In my last post I introduced the case study of a 67-year-old whose subjective experience of her diagnosis left her so unsatisfied that her story of the incident actually changed. (Rereading the prior post might offer a helpful refresher.) This was just the beginning though of her treatment’s failure to engage her subjective experience.
Looking at the hospital procedures, we find the first thing this patient was offered, according to common practice, was morphine for the “pain.” When she stated that she had no actual pain, she was told to take it to avoid the ensuing pain. After four days awaiting surgery (her injury not being considered an emergency), she kept wondering when to expect the pain.
She was then offered oxycodone as a weaker pain drug. When another source informed her it was highly addictive and coated with codeine she opted out, to avoid exacerbating her existing constipation. This decision was “allowed” by the nurse and filed as her having taken all prescribed medications.
Eventually she only took two doses of extra strength Tylenol and Arnica Montana (a homeopathic remedy prescribed for trauma following surgery). Her query whether it was normal to have no pain received varying responses, from “We always give morphine,” to “I don’t know, it never comes up.

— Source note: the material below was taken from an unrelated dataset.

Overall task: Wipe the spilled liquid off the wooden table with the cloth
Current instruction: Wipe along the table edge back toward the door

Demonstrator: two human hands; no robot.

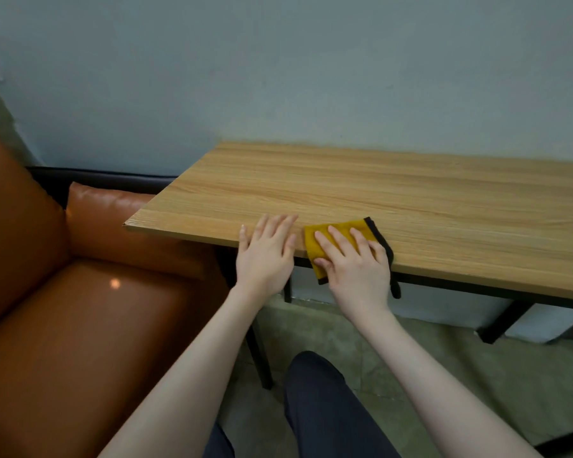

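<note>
A folded yellow cloth (346, 229) with a black hem lies on the near edge of the wooden table (411, 206), and part of it hangs over the edge. My right hand (354, 262) presses flat on the cloth with straight fingers, the thumb against its overhanging left side. My left hand (265, 252) rests flat on the table edge just left of the cloth, fingers straight and holding nothing. I can make out no liquid on the wood.
An orange leather armchair (63, 292) stands close to the table's left end. A pale wall (311, 77) runs behind the table. Black metal table legs (506, 319) stand on a grey-green floor (460, 375). My dark trouser leg (321, 408) shows at the bottom.
</note>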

We automatically put it into the IV drip.”
The clear presumption of this standard practice is that all fractures are painful and require painkillers. The standard practice is that subjective patient experience does not alter automatic Objective annotations, the Assessment or the Plan.
We see with this patient that right through the process her subjective experience was at odds with a heath care treatment regime unable or unwilling to address her actual experience. What’s going on here? We’ll find out in the next post.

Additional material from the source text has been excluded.